| Prompt |
As the answer, give exactly the lines of the records below from the one with "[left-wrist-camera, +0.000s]" through the one with "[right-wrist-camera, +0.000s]", ends included and pictures left out.

| Records for this task |
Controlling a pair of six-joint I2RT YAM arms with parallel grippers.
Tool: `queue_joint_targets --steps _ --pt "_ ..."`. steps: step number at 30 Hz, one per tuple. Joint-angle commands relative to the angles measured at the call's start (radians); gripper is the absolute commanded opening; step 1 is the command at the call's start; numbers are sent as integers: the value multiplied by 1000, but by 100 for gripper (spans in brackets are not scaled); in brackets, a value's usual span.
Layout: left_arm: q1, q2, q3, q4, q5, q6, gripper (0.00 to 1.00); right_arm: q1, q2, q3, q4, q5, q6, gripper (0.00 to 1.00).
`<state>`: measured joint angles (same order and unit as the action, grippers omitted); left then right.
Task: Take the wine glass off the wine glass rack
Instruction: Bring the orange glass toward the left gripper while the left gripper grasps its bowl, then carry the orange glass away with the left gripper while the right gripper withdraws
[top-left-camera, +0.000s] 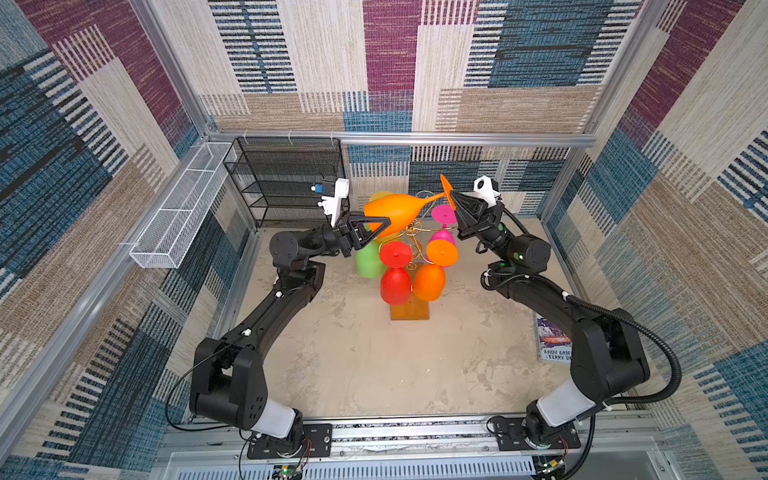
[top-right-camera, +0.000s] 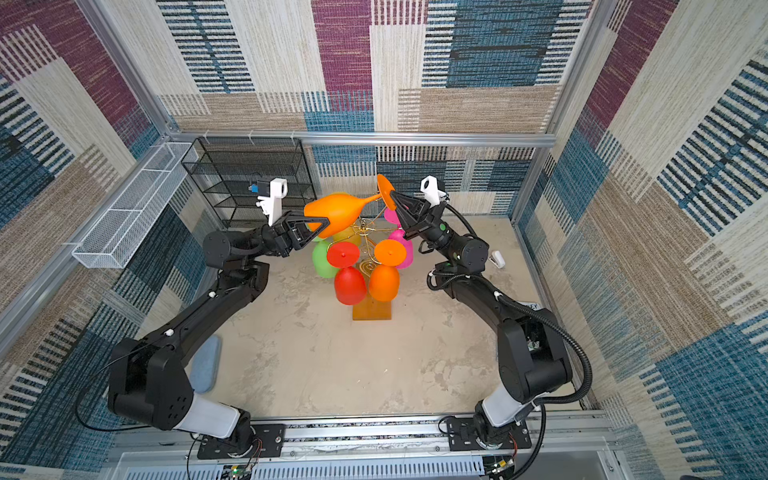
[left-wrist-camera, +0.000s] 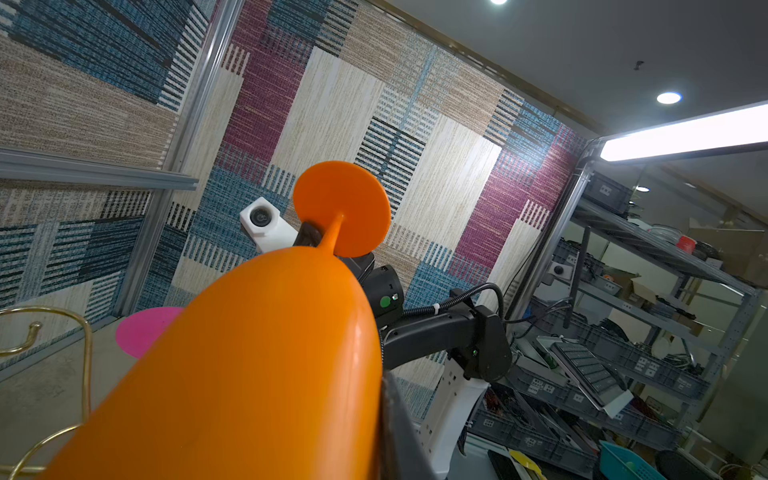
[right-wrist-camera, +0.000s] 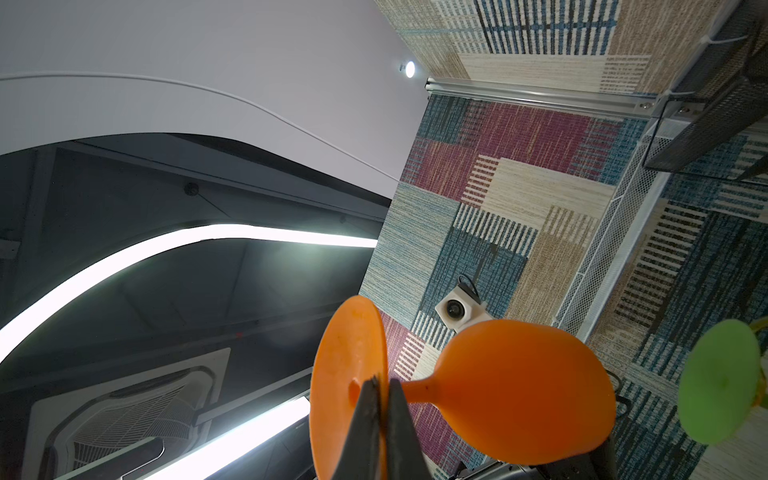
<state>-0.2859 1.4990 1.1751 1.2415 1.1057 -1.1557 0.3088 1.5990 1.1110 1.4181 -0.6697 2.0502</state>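
Plainly, the right gripper was closed on the flat round foot of the orange plastic wine glass, one finger on each face of the disc beside the stem. The left gripper was clamped at the mouth end of the bowl. In the left wrist view one dark finger lay against the bowl's outer wall, and the other was hidden. Between the two, the wine glass lay on its side, foot toward the right arm and bowl toward the left, above the top of the gold wire wine glass rack with its orange-brown wooden base. Whether the stem touched the topmost wire curl could not be told. Below it, a red glass, an orange glass, a pink glass and a green glass hung bowl-down from the rack's wire arms. The rack stood near the far edge of the mottled beige tabletop, the black mesh shelf unit at its far left corner.
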Motion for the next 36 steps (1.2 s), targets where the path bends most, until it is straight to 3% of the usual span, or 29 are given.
queue_joint_targets --steps 1,7,11,13,16,17,19,22,25,31,36 --pt "1 -5 15 83 -26 -2 0 -7 8 -4 421 -23 22 9" --pt "-1 -21 18 87 -37 -25 0 -33 -49 -34 311 -52 -46 33" --pt "-1 -44 25 87 -31 -21 0 -81 -159 -72 101 -89 -212 49" --pt "-1 -55 38 85 -26 -17 0 -105 -241 -64 -124 -119 -377 57" --pt "1 -89 58 -32 -24 55 0 -113 -377 58 -737 -94 -828 67" --pt "0 -115 66 -136 -25 126 0 -110 -417 111 -943 -33 -987 70" --pt "-1 -186 83 -442 -58 338 0 -111 -479 169 -1178 93 -1177 74" --pt "-1 -292 150 -966 -217 698 0 -111 -551 224 -1389 258 -1367 77" --pt "-1 -363 241 -1300 -434 888 0 -111 -598 242 -1514 386 -1482 79" --pt "-1 -459 371 -1709 -962 1015 0 -112 -647 190 -1598 537 -1571 80" --pt "-1 -448 459 -1969 -1133 1067 0 -112 -616 177 -1637 560 -1584 81"
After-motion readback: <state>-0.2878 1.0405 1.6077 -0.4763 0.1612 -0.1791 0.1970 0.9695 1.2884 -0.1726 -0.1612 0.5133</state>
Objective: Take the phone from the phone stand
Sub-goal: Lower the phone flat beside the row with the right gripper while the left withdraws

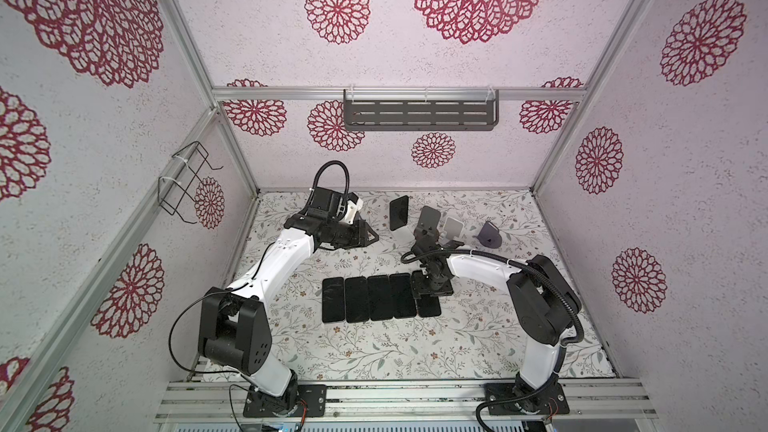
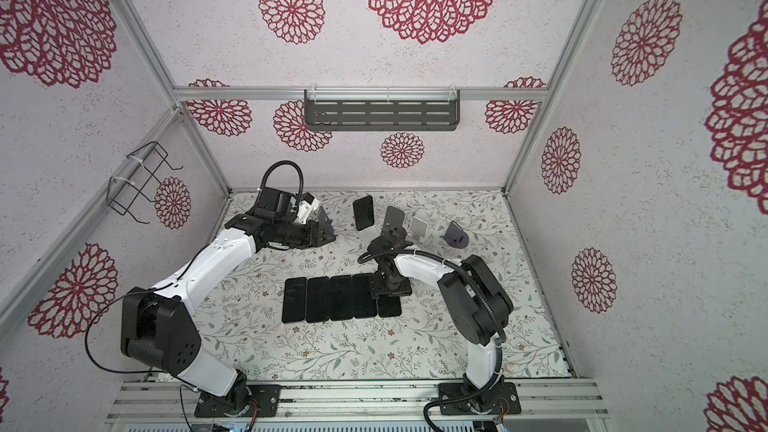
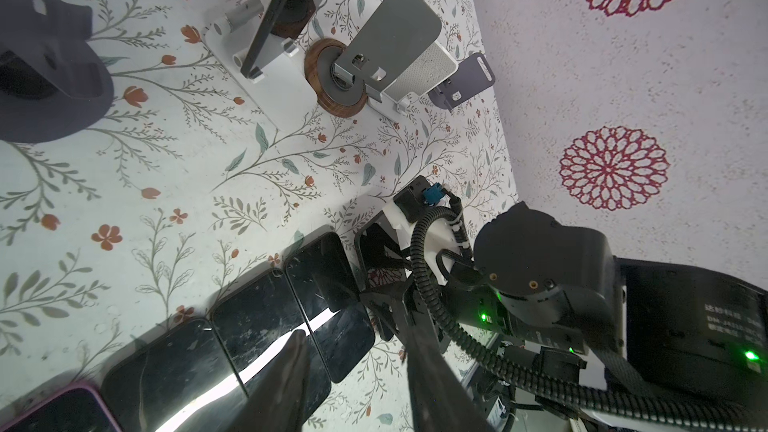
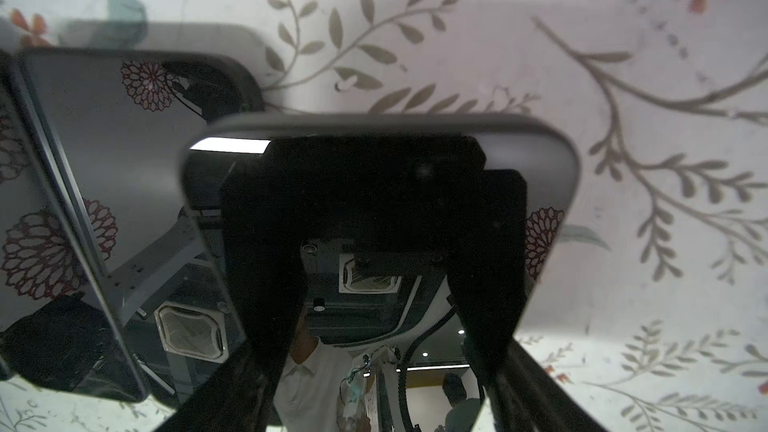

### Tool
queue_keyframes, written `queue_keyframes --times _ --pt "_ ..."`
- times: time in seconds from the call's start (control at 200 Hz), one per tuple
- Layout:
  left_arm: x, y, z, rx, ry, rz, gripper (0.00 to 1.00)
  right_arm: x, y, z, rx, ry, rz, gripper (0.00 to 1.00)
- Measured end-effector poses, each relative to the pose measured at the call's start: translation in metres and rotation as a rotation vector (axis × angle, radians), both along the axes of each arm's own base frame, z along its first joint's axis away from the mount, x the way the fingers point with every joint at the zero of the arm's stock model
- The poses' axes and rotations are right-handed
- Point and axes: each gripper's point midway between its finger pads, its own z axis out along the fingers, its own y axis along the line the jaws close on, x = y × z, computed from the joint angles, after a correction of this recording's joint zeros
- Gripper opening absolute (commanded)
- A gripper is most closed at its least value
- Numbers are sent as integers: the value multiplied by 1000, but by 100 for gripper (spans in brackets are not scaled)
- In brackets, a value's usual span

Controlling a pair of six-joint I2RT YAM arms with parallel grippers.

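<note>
Clamping the phone (image 4: pixel 374 184) by its two long edges, my right gripper (image 4: pixel 376 326) points straight down at the table (image 1: pixel 374 351), near its middle. One finger sits against each side and the phone fills the gap between them. It faces screen up. Its far end rides a little above the neighbour beside it, at the right end of a row of phones (image 1: pixel 368 297). Those lie flat on the flowered cloth, side by side, screens up. The phone at the row's left end wears a pink case (image 3: pixel 50 409).

My left gripper (image 1: pixel 372 238) hangs further back and to the left. Its fingers are parted with only air between them, and they touch no object. Just behind it stands a dark stand (image 2: pixel 323 216).

Along the back of the table a second phone (image 1: pixel 399 213) leans in a white stand (image 3: pixel 270 93), its dark screen facing the front. It is well apart from both of my grippers. To its right come a grey stand (image 1: pixel 429 218) on a round wooden foot, then a small white stand (image 1: pixel 453 227) just beside it. A rounded dark stand (image 1: pixel 489 235) sits furthest right. My right forearm crosses in front of the grey stand in both top views, so I cannot tell its lower part from there.
</note>
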Motion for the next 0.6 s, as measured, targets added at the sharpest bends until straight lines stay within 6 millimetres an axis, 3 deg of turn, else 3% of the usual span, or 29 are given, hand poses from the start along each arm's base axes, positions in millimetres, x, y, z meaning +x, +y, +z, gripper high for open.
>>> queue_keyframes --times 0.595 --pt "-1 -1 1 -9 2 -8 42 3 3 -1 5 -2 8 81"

| Worked solution |
[left-wrist-camera, +0.000s] 
[right-wrist-camera, +0.000s] 

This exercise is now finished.